Reflecting on the growing prominence of women’s crew today, Townley looks back to the passage of Title IX in 1972. But the amendment wasn’t fully implemented for years, as universities and the government hashed out what constituted compliance. Guidelines were laid down in 1979, but legal challenges continued through the mid-’90s. Once colleges were finally forced to provide equal opportunity to women athletes and had to balance the resources given to men’s athletics, Townley theorizes, adding the 20, 30, or 40 seats of a women’s crew team provided a handy way for schools to balance the football team.

“In the past 15 to 20 years, thanks to the fact that universities had to enforce Title IX, rowing has taken off,” she says. “The U.S. has dominated in international competition, and I credit that 100 percent to the fact that Title IX is finally being enforced.”
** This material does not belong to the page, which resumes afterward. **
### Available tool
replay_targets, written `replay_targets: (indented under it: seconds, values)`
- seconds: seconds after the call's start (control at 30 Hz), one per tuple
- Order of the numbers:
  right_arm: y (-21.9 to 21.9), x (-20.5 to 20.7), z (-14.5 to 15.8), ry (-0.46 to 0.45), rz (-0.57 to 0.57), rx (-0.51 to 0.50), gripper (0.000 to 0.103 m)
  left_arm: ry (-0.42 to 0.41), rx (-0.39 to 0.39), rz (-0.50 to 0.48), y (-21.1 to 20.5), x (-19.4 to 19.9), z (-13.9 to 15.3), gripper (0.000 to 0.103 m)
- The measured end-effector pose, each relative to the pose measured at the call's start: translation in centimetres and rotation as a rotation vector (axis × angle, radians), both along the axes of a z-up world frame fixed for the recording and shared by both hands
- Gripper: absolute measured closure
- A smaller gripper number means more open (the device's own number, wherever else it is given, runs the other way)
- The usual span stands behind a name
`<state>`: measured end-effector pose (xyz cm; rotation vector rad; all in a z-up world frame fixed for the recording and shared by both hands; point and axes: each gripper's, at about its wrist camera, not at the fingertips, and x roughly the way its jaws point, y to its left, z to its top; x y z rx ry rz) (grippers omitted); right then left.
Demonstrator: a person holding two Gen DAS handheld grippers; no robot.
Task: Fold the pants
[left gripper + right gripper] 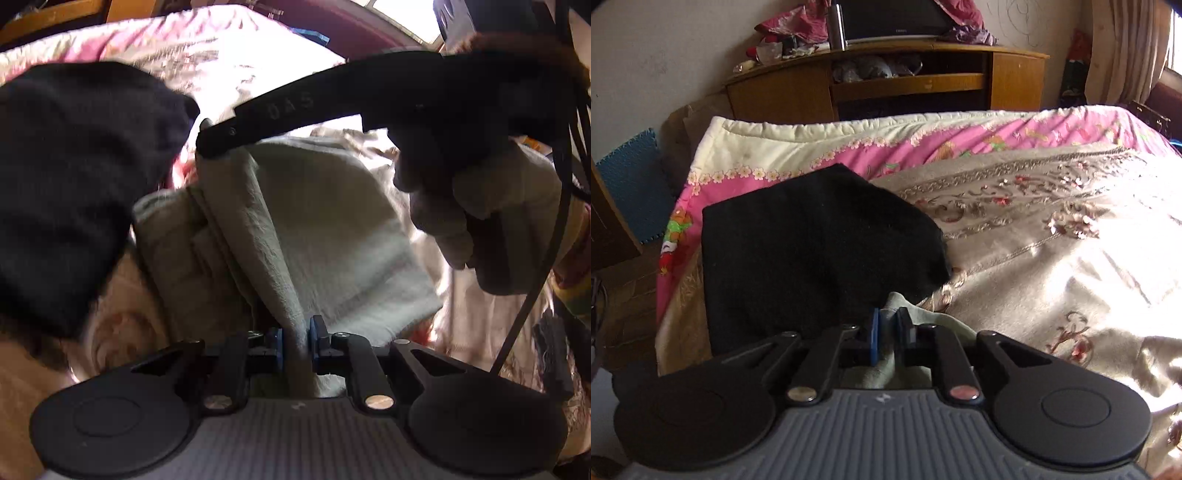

A skilled equestrian who practices dressage at Skyline Stable in the Oakland hills, Townley gets wistful when she thinks about one of her aunts, a talented athlete who went to U.C. Berkeley in the early ’60s, when women were not encouraged to play sports.

“I always felt she got left out,” says Townley. “If she’d grown up post–Title IX, it would have been amazing to see what kind of athlete she could have been.” —R.M.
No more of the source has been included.